> [EXERCISE GOAL]:
Examine each line of the data. Copy the line if it includes the word "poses".

Saved data entries
——————————
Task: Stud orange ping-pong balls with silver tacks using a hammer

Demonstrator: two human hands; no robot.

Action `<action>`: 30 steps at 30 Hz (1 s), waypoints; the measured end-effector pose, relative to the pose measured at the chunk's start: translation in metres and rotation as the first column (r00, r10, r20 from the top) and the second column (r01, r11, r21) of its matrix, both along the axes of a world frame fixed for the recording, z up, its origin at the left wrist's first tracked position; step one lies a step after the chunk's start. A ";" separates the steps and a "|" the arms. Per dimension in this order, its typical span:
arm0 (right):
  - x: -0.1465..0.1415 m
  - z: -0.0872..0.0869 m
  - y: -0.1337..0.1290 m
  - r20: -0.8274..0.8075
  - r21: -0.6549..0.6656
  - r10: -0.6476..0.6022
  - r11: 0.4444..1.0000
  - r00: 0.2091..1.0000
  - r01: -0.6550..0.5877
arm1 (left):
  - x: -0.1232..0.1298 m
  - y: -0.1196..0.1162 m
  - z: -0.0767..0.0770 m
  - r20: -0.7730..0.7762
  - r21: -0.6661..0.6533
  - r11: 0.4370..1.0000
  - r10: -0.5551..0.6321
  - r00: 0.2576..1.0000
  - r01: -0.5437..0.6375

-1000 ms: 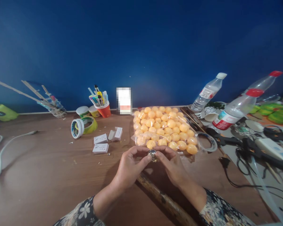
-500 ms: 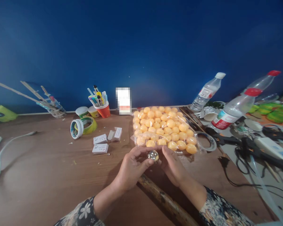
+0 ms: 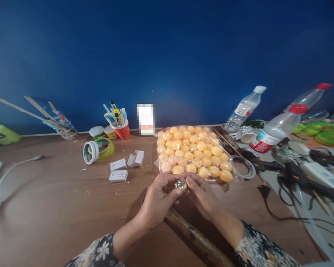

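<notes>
Between the fingertips of both hands is a small shiny metal ball (image 3: 180, 184), silvery with a golden tint. My left hand (image 3: 156, 202) is closed on it, thumb in front and fingers behind. From the other side, my right hand (image 3: 202, 196) has its thumb and bent fingers against the ball's edge. A thick, worn wooden handle (image 3: 195, 235) lies slanting on the table beneath the hands, its far end hidden behind my left hand. Just beyond the fingers sits a clear bag of yellow-orange balls (image 3: 192, 148).
Small white boxes (image 3: 118, 175) and tape rolls (image 3: 91, 152) lie left of the bag. Behind them stands a red cup of pens (image 3: 121, 129). At right are plastic bottles (image 3: 269, 133), a glue gun (image 3: 308, 181) and a black cable (image 3: 278, 218). A white cable (image 3: 8, 170) trails at far left.
My right thumb and fingers have shifted slightly left and closed in against the metal ball. My left hand keeps its hold, almost unmoved.
</notes>
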State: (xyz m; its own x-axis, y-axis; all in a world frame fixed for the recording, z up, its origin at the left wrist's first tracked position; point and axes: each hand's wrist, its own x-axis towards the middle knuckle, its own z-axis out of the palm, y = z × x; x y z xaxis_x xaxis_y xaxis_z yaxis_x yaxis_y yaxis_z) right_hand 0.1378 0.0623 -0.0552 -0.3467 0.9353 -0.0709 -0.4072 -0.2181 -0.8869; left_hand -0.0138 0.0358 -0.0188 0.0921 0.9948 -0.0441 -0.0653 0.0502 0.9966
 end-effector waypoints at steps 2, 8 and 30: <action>0.000 0.000 0.000 0.043 0.058 0.005 0.998 0.999 -0.007 | 0.000 0.000 0.000 0.022 -0.009 1.000 0.027 0.999 -0.027; 0.000 0.003 0.000 0.047 0.094 -0.033 0.995 0.998 0.028 | -0.002 0.000 -0.002 0.132 -0.093 0.994 0.073 0.989 -0.062; 0.001 0.005 -0.002 0.153 0.261 -0.071 0.965 0.986 0.030 | -0.002 0.001 0.001 0.447 -0.306 0.952 0.113 0.887 0.033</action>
State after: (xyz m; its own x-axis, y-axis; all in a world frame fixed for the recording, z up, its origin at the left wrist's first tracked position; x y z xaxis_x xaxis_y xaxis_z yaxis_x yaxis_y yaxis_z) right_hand 0.1387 0.0602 -0.0498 -0.3023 0.9452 0.1233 -0.2605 0.0426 -0.9645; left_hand -0.0159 0.0364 -0.0179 0.1348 0.9444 -0.2999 -0.5145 0.3253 0.7934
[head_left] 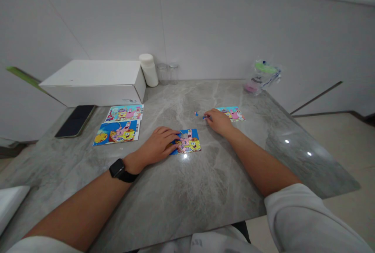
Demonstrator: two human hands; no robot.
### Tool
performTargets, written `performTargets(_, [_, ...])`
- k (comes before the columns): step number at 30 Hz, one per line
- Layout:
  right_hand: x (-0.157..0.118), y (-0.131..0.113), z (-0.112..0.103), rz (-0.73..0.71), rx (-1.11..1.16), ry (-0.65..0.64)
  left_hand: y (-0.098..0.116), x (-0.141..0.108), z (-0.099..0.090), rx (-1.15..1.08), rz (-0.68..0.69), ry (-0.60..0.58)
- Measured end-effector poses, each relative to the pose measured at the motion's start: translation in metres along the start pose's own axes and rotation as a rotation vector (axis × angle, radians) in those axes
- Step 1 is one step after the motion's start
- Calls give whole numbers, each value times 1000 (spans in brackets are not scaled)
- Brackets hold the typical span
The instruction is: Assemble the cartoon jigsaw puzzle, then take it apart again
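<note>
A blue cartoon puzzle (190,142) lies flat near the middle of the table. My left hand (159,143) rests over its left part, palm down, with the fingers apart and holding nothing. Beyond and to the right, my right hand (218,122) pinches a small blue puzzle piece (204,117) at the tabletop. Another small loose piece (196,114) lies just left of those fingertips. Partly behind my right hand is a second cartoon puzzle (236,114). At the left, two printed cartoon cards, one blue (117,132) and one light (125,113), lie one behind the other.
A black phone (75,121) lies beside a white box (96,83) at the left. Behind stand a white bottle (149,70) and two clear jars (168,74). A clear plastic bag (262,78) sits at the back right of the grey table (187,190).
</note>
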State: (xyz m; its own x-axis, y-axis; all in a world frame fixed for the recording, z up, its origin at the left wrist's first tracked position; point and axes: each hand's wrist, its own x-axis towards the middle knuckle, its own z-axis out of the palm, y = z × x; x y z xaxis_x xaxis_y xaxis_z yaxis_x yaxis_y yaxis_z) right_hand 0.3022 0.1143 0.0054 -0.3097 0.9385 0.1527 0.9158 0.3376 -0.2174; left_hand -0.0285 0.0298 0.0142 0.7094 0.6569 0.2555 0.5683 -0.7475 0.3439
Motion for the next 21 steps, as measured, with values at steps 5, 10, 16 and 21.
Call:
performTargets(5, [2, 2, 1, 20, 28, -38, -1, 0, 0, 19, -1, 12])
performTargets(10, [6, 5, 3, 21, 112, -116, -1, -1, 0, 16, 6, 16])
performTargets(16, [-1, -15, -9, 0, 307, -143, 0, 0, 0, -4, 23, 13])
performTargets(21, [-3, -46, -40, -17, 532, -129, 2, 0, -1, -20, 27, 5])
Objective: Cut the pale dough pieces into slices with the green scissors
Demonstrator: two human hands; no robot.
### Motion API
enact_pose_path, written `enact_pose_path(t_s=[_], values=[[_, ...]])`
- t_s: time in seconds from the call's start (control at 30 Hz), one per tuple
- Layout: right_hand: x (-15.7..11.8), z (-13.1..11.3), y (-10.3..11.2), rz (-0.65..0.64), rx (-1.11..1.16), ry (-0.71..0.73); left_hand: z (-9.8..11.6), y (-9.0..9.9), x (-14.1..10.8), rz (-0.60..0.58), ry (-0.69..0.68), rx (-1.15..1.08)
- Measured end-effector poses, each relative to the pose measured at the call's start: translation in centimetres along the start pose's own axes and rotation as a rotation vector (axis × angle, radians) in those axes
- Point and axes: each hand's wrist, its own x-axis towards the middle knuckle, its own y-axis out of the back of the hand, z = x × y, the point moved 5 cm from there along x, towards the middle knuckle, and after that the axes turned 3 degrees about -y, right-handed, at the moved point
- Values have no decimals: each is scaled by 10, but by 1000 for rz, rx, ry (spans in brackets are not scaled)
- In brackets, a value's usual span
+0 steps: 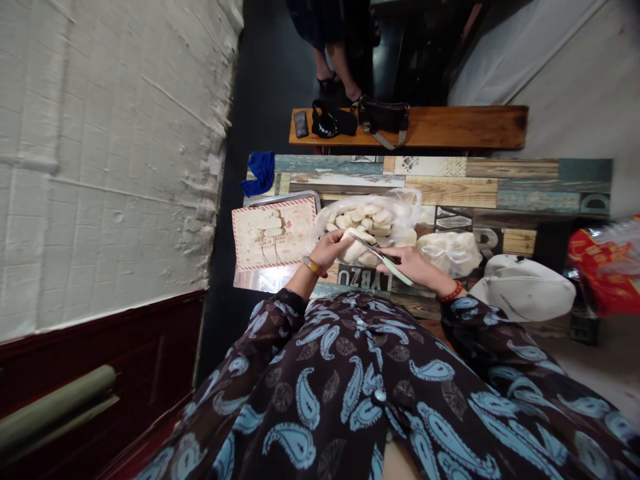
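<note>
My left hand [330,249] is closed on a pale, oval, dough-like piece [349,241], pinching it above an open clear plastic bag [407,200]. Many similar pale pieces [367,215] lie heaped in that bag. My right hand [413,265] grips scissors with a pale green handle [399,272]. Their metal blades [367,244] point left and meet the piece in my left hand; whether they are cutting into it I cannot tell. To the left, several pale pieces [273,232] rest on a printed paper sheet [245,230] over a metal tray [313,195].
A knotted bag of pale stuff [450,252], a white cap [530,287] and a red package [605,267] stand right. A blue cloth [259,173] lies at the table's [450,190] far left corner. Beyond, a bench [465,127] holds a phone and black bags; a person's legs [340,67] show behind it.
</note>
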Motion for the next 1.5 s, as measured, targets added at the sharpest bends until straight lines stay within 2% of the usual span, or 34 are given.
enact_pose_path(t_s=[0.23, 0.43, 0.67, 0.83, 1.1, 1.2, 1.33, 1.4, 1.5], values=[[1, 3, 2, -72, -55, -54, 5, 2, 4, 34, -1, -23], [12, 0, 3, -134, -25, -72, 5, -3, 5, -35, 62, -14], [22, 0, 1, -227, -4, -93, 0, 1, 9, -73, 110, 7], [22, 4, -3, -177, 84, -119, -4, 5, 16, -71, 110, 5], [25, 16, -15, -88, 152, -23, -8, 13, 27, -87, 130, 54], [26, 20, -20, -96, 179, -64, -9, 15, 32, -90, 127, 93], [28, 27, -28, -126, 284, -191, -10, 18, 37, -93, 119, 165], [29, 31, -31, -122, 303, -214, -13, 19, 37, -75, 125, 139], [28, 37, -28, -61, 216, -191, -18, 21, 31, -12, 156, 2]])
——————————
> [SOLUTION TO THIS PROBLEM]:
- Measured end-effector poses, each relative to the pose measured at the motion's start: translation in metres along the start pose's own axes and rotation as a rotation vector (axis × angle, radians) in those axes
- Measured end-effector poses, each relative to the pose measured at the call's start: translation in centimetres along the start pose's own axes and rotation as a rotation vector (axis × angle, radians) in those axes

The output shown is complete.